#### TASK:
Write out the line with "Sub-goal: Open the" and every later line through the end of the data below, exactly as given, with no pictures in the copy.

________________________

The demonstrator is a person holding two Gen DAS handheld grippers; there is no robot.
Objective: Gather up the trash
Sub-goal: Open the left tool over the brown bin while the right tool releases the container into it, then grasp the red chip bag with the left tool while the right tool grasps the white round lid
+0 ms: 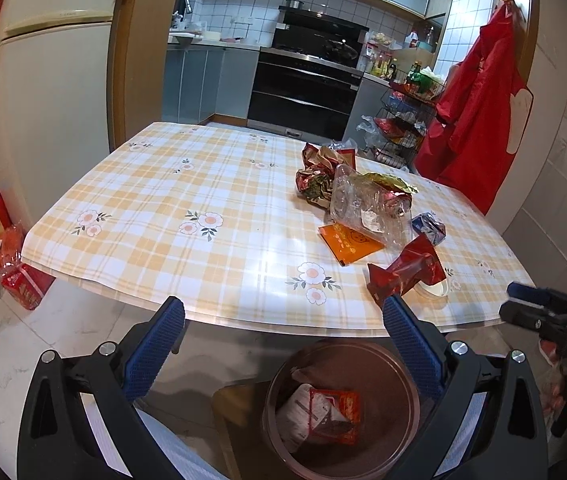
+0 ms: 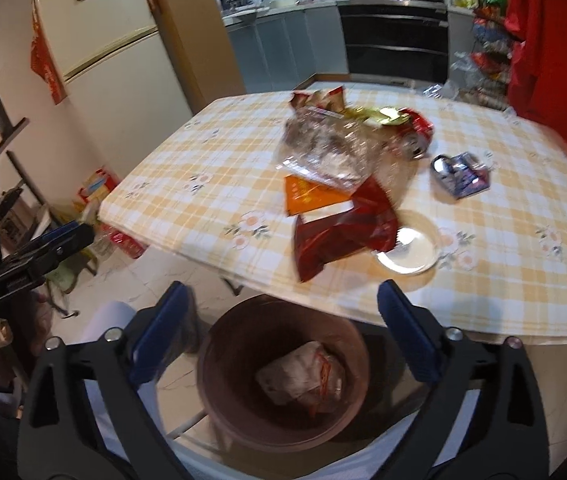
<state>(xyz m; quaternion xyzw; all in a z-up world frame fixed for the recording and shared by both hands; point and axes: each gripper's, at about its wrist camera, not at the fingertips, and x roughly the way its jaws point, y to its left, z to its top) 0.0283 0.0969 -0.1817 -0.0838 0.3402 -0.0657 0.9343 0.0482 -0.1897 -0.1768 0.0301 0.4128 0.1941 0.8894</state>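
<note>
A brown round bin (image 1: pixel 272 388) (image 2: pixel 205 364) stands on the floor below the table's near edge, with a white-and-red wrapper (image 1: pixel 321 412) (image 2: pixel 303 376) lying in it. My left gripper (image 1: pixel 283 314) hangs open above the bin, nothing between its blue pads. My right gripper (image 2: pixel 281 290) is also open and empty over the bin. On the checked table (image 1: pixel 163 200) (image 2: pixel 523 280) lie a dark red wrapper (image 1: pixel 403 272) (image 2: pixel 339 232), an orange packet (image 1: pixel 351 242) (image 2: pixel 311 196), a crumpled clear plastic box (image 1: pixel 363 204) (image 2: pixel 323 148), a blue crushed pack (image 1: pixel 427 228) (image 2: pixel 461 174) and a white lid (image 1: pixel 437 290) (image 2: pixel 411 252).
More crumpled red and gold wrappers (image 1: pixel 319 172) sit behind the clear box. A cream fridge (image 1: pixel 55 92) stands left, an oven (image 1: pixel 303 92) behind, a wire rack (image 1: pixel 399 128) and a red apron (image 1: pixel 479 120) at the right. Bags (image 1: pixel 3 256) lie on the floor left.
</note>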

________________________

#### SOLUTION TO THIS TASK:
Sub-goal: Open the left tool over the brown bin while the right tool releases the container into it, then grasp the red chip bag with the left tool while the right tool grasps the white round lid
+0 ms: 
+0 ms: 
<state>(xyz m; quaternion xyzw; all in a z-up world frame fixed for the recording and shared by both hands; point and axes: each gripper's, at about its wrist camera, not at the fingertips, and x roughly the way its jaws point, y to its left, z to its top) 0.0283 0.0969 -0.1817 -0.0838 0.3402 -0.0657 0.9343 0.0482 -0.1897 -0.1768 0.0301 0.4128 0.1941 0.8894</state>
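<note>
A brown round bin (image 1: pixel 272 388) (image 2: pixel 205 364) stands on the floor below the table's near edge, with a white-and-red wrapper (image 1: pixel 321 412) (image 2: pixel 303 376) lying in it. My left gripper (image 1: pixel 283 314) hangs open above the bin, nothing between its blue pads. My right gripper (image 2: pixel 281 290) is also open and empty over the bin. On the checked table (image 1: pixel 163 200) (image 2: pixel 523 280) lie a dark red wrapper (image 1: pixel 403 272) (image 2: pixel 339 232), an orange packet (image 1: pixel 351 242) (image 2: pixel 311 196), a crumpled clear plastic box (image 1: pixel 363 204) (image 2: pixel 323 148), a blue crushed pack (image 1: pixel 427 228) (image 2: pixel 461 174) and a white lid (image 1: pixel 437 290) (image 2: pixel 411 252).
More crumpled red and gold wrappers (image 1: pixel 319 172) sit behind the clear box. A cream fridge (image 1: pixel 55 92) stands left, an oven (image 1: pixel 303 92) behind, a wire rack (image 1: pixel 399 128) and a red apron (image 1: pixel 479 120) at the right. Bags (image 1: pixel 3 256) lie on the floor left.
</note>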

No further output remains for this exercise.